TRY IT
Nothing outside the range is wanted. Repeat exactly the lines below from the one with "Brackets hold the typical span" through the one with "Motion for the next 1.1".

MATERIAL FOR THIS EXERCISE
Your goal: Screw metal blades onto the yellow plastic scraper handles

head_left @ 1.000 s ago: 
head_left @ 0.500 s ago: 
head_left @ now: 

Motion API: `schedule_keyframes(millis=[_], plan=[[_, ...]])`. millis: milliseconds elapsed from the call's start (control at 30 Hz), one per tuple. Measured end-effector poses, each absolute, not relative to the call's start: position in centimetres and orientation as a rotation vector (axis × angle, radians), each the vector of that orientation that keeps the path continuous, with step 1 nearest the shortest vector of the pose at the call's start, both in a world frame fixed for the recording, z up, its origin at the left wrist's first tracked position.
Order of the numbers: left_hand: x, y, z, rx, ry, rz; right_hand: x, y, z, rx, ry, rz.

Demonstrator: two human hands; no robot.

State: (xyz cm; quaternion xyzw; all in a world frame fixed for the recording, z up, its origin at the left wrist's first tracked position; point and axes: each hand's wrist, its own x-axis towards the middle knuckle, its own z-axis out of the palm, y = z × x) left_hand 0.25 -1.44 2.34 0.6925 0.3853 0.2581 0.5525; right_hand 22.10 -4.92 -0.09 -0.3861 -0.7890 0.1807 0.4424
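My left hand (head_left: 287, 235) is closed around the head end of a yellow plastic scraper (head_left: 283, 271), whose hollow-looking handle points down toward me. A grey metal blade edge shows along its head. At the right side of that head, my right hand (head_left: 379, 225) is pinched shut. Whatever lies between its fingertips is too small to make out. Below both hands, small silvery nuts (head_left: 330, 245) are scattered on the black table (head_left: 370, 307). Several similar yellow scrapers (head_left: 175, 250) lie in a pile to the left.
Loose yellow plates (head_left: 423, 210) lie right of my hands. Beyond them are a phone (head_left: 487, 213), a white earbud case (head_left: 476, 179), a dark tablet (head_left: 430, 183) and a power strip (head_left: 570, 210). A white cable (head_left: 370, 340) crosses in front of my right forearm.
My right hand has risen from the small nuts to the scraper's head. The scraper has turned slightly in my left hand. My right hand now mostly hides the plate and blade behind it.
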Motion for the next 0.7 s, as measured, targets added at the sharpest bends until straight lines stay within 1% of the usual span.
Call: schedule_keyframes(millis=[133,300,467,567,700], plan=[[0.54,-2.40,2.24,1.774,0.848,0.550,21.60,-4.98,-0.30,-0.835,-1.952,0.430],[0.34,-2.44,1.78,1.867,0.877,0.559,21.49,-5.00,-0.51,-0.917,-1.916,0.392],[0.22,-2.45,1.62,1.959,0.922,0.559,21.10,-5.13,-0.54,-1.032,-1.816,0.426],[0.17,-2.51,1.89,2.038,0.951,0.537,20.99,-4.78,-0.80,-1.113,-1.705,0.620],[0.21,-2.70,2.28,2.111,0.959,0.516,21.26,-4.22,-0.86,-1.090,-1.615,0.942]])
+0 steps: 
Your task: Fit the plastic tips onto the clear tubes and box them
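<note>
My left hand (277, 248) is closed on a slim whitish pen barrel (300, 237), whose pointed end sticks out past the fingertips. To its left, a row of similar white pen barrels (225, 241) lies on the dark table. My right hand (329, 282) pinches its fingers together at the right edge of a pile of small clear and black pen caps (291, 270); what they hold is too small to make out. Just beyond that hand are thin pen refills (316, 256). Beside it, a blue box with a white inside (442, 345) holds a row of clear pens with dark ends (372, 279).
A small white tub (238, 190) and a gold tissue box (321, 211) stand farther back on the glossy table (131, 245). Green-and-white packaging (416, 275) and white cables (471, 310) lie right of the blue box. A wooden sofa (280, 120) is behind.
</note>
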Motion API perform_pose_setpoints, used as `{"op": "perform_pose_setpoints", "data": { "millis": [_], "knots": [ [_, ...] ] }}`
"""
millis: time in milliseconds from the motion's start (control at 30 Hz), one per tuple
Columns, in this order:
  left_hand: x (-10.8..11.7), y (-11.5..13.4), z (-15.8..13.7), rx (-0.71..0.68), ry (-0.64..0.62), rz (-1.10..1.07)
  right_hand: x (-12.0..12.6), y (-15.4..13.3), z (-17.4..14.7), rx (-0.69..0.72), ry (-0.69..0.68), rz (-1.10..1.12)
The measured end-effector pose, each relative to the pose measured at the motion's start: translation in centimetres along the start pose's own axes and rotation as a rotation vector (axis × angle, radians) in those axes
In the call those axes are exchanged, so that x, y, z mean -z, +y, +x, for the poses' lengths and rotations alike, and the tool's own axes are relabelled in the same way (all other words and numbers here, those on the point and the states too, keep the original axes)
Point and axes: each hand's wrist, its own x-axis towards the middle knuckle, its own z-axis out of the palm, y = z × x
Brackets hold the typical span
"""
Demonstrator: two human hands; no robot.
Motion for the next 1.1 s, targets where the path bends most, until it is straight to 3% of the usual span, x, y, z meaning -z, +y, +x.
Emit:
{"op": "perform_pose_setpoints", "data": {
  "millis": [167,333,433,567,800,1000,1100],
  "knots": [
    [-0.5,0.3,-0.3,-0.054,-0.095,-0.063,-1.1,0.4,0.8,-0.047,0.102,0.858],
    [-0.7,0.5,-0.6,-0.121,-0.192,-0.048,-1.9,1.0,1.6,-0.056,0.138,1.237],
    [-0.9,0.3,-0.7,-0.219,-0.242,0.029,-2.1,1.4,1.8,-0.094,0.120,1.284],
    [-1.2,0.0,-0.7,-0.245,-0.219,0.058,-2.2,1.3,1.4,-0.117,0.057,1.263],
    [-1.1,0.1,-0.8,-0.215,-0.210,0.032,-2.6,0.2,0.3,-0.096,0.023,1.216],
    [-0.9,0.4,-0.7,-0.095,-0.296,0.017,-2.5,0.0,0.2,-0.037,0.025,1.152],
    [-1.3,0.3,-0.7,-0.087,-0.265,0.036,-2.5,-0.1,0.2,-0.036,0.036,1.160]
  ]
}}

WRITTEN RESPONSE
Brackets hold the typical span
"""
Demonstrator: two human hands; no robot.
Motion for the next 1.1 s, targets where the path bends most, until it is straight to 3% of the usual span, x, y, z meaning -z, +y, +x.

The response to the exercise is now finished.